Given data >>
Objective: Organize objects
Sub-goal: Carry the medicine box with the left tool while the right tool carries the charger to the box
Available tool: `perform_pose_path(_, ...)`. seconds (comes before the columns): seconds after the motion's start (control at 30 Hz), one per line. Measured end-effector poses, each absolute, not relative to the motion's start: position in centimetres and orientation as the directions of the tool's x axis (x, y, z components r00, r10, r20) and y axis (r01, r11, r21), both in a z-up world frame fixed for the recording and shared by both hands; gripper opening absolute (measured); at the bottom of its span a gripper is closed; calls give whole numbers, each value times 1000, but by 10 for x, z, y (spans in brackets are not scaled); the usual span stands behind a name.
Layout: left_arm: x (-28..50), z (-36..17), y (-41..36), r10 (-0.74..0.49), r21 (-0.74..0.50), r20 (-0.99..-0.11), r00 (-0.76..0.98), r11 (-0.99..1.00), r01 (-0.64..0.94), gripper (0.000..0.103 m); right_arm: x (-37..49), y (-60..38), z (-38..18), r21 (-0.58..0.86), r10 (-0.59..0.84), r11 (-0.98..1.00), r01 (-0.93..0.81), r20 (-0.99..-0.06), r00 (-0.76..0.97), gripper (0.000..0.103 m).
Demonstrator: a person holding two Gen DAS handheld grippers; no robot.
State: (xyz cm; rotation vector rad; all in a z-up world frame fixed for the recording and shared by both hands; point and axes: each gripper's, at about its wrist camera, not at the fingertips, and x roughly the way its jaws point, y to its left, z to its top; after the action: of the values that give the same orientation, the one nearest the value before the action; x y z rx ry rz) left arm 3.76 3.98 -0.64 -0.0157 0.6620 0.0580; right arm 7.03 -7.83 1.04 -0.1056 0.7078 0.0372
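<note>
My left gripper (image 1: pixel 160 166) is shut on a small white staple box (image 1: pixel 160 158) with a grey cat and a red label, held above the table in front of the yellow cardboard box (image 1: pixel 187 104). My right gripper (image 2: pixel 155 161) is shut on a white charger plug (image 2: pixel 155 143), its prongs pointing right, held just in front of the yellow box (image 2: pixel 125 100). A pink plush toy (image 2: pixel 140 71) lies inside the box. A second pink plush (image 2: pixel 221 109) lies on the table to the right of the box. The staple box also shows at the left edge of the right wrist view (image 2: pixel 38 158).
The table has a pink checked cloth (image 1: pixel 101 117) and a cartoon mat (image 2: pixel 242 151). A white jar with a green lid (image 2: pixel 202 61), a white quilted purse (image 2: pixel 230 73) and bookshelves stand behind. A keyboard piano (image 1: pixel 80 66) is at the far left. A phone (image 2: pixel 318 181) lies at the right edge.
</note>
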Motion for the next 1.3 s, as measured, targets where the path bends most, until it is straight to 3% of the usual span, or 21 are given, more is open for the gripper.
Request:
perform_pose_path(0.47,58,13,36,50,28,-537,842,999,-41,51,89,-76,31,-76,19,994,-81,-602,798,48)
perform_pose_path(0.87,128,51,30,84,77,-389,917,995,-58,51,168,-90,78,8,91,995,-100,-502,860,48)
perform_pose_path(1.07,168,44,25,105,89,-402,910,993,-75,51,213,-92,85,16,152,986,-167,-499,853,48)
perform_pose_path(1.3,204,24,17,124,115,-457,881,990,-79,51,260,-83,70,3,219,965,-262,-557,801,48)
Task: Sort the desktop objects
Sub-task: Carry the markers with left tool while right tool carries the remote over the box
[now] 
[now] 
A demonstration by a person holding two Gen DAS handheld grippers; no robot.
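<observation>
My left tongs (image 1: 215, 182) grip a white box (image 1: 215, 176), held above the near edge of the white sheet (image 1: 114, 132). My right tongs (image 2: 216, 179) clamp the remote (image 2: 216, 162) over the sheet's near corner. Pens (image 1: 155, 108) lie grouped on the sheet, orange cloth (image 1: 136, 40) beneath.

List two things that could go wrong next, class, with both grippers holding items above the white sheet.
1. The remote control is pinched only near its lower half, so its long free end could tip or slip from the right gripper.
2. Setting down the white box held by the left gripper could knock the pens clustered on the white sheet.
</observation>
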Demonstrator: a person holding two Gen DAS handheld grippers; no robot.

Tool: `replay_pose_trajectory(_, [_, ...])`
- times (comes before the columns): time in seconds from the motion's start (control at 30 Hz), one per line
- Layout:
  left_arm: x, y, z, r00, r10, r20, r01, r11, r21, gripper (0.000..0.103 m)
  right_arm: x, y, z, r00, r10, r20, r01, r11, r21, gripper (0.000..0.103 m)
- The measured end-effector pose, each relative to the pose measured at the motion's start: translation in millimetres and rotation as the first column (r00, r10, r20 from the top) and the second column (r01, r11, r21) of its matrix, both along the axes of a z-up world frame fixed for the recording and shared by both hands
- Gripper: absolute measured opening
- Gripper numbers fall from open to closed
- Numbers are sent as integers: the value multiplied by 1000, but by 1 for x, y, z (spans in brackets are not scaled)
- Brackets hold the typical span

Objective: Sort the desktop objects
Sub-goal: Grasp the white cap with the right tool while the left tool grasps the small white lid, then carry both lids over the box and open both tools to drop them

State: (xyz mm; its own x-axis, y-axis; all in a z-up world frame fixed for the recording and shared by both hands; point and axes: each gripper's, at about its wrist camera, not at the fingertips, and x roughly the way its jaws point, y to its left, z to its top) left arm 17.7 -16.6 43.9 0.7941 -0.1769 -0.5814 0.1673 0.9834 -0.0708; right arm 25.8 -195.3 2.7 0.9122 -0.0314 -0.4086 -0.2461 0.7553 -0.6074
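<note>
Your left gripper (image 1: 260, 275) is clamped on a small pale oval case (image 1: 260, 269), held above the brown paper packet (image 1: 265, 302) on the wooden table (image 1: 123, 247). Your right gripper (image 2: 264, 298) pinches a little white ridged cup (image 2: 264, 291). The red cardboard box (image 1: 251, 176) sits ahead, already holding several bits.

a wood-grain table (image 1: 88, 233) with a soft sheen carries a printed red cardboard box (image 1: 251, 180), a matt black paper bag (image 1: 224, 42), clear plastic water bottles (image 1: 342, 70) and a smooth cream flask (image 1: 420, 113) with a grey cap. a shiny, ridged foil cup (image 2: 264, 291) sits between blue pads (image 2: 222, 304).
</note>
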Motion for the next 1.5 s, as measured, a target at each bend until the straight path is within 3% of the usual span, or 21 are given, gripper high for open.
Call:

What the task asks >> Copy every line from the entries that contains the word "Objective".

Task result >>
Objective: Organize objects
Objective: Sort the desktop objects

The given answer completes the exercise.